» TASK DIRECTIONS
Which lines run from the line with "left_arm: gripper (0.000" through the line with "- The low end" in the entries below? Print them exactly, both ends included, and nothing more.
----- INPUT
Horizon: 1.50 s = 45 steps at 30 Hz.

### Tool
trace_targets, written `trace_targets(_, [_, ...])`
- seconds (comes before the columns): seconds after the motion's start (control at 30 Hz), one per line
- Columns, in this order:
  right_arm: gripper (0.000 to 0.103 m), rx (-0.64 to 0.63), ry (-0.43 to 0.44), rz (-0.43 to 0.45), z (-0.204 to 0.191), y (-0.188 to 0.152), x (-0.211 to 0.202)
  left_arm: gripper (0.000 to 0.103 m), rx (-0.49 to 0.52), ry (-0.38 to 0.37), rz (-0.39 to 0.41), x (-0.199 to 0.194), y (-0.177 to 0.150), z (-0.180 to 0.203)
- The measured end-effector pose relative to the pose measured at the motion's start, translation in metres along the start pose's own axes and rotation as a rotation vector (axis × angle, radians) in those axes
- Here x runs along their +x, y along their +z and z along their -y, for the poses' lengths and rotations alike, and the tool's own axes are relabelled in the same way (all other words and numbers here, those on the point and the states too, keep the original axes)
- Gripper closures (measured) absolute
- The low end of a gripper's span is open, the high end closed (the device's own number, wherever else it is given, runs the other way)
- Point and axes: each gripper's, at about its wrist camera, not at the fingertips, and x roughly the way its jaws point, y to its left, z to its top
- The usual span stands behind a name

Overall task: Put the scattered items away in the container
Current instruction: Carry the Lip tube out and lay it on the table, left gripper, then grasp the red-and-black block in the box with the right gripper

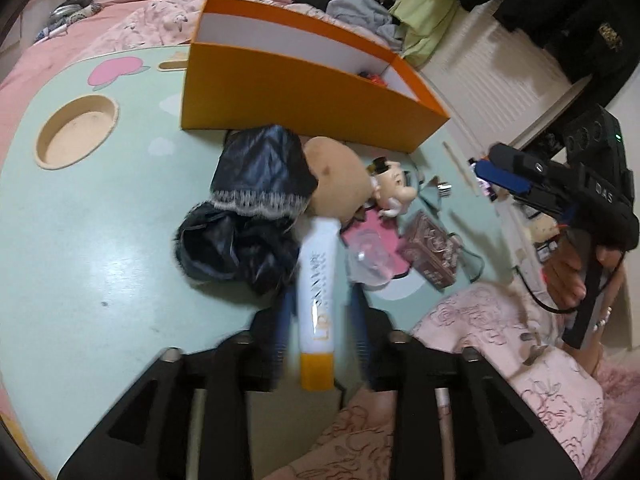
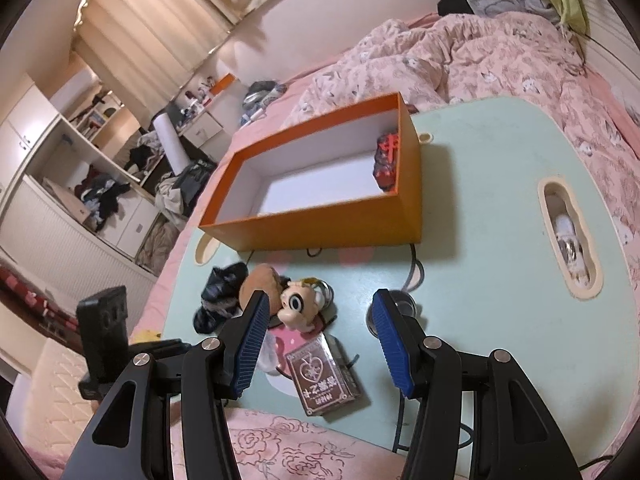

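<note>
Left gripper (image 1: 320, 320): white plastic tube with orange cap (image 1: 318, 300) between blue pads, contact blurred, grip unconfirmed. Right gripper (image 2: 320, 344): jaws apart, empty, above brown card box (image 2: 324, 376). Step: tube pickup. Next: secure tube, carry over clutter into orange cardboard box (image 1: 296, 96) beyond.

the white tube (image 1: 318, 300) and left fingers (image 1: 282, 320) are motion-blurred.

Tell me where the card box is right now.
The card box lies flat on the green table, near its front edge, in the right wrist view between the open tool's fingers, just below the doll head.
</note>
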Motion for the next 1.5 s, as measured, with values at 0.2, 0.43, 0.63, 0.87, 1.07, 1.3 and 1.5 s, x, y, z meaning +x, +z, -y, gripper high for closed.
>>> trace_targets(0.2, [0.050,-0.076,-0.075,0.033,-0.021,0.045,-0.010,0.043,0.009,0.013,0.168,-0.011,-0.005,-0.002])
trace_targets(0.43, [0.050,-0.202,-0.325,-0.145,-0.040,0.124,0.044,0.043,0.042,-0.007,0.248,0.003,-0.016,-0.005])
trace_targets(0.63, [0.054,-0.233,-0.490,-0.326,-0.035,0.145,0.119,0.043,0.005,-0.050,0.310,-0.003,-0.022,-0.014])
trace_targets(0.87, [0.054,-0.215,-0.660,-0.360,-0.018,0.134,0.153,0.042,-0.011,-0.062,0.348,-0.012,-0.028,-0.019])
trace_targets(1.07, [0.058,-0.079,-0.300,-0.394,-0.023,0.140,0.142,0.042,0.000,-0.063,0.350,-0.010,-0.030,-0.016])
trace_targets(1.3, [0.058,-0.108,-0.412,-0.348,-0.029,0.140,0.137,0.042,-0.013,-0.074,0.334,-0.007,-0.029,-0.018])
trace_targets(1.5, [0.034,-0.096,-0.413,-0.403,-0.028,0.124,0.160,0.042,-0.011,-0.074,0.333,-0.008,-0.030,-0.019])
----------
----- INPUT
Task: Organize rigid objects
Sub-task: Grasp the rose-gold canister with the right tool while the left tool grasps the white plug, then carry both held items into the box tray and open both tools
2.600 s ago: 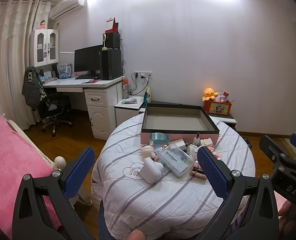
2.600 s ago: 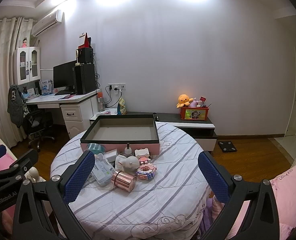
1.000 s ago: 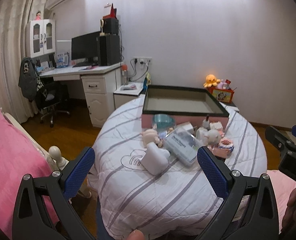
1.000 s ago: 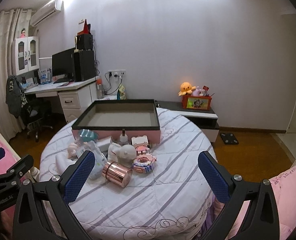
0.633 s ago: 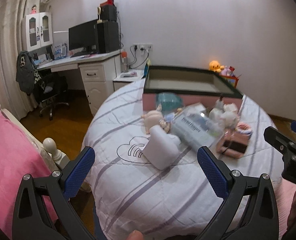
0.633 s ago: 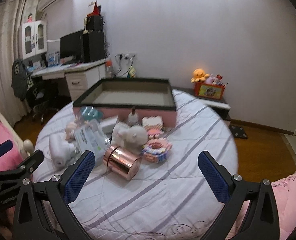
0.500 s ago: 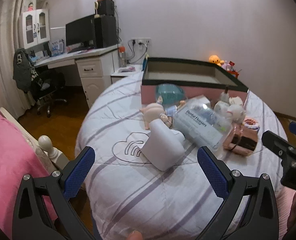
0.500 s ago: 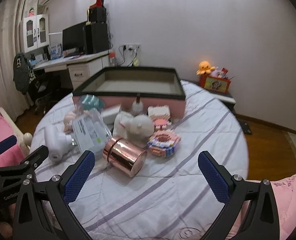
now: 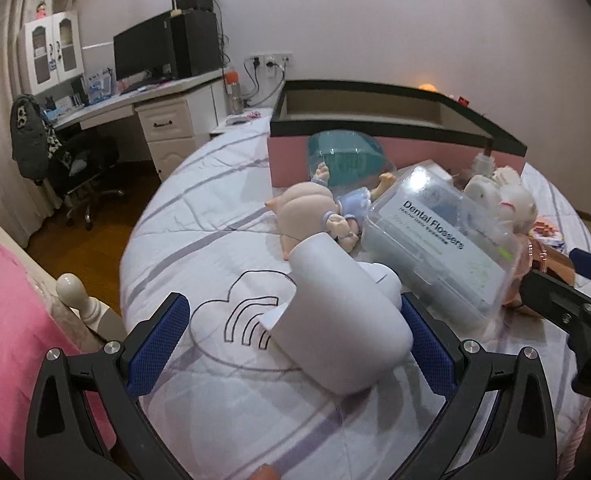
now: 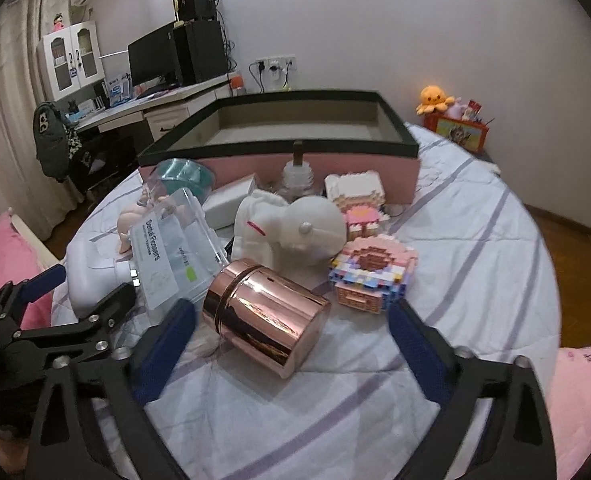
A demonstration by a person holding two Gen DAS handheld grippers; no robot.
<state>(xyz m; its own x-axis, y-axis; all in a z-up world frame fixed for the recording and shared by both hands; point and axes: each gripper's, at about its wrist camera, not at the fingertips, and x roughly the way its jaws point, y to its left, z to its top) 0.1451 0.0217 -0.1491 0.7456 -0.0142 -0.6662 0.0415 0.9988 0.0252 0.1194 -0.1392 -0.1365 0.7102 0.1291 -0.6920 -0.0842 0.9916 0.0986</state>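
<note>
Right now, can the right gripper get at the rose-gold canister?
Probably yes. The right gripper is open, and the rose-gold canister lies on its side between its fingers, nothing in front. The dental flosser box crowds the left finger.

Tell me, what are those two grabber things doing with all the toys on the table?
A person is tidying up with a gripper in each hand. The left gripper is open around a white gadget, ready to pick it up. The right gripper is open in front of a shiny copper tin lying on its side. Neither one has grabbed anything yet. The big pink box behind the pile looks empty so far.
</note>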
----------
» SOLUTION FOR THIS PROBLEM
  left_arm: gripper (0.000 to 0.103 m), rx (-0.49 to 0.52), ry (-0.38 to 0.37), rz (-0.39 to 0.41), x (-0.199 to 0.194), y (-0.177 to 0.150), z (-0.180 to 0.203)
- The measured end-effector pose relative to the pose measured at the motion's start, translation in metres along the start pose's own axes and rotation as a rotation vector (axis × angle, radians) in those axes
- Here x runs along their +x, y along their +z and z along their -y, for the poses' lengths and rotations alike, and the tool's own axes are relabelled in the same way (all other words and numbers here, those on the point and the states too, keep the original axes)
- Gripper closures (measured) absolute
- The low end of a gripper's span is open, the high end closed (the device's own number, wherever else it is given, runs the other way)

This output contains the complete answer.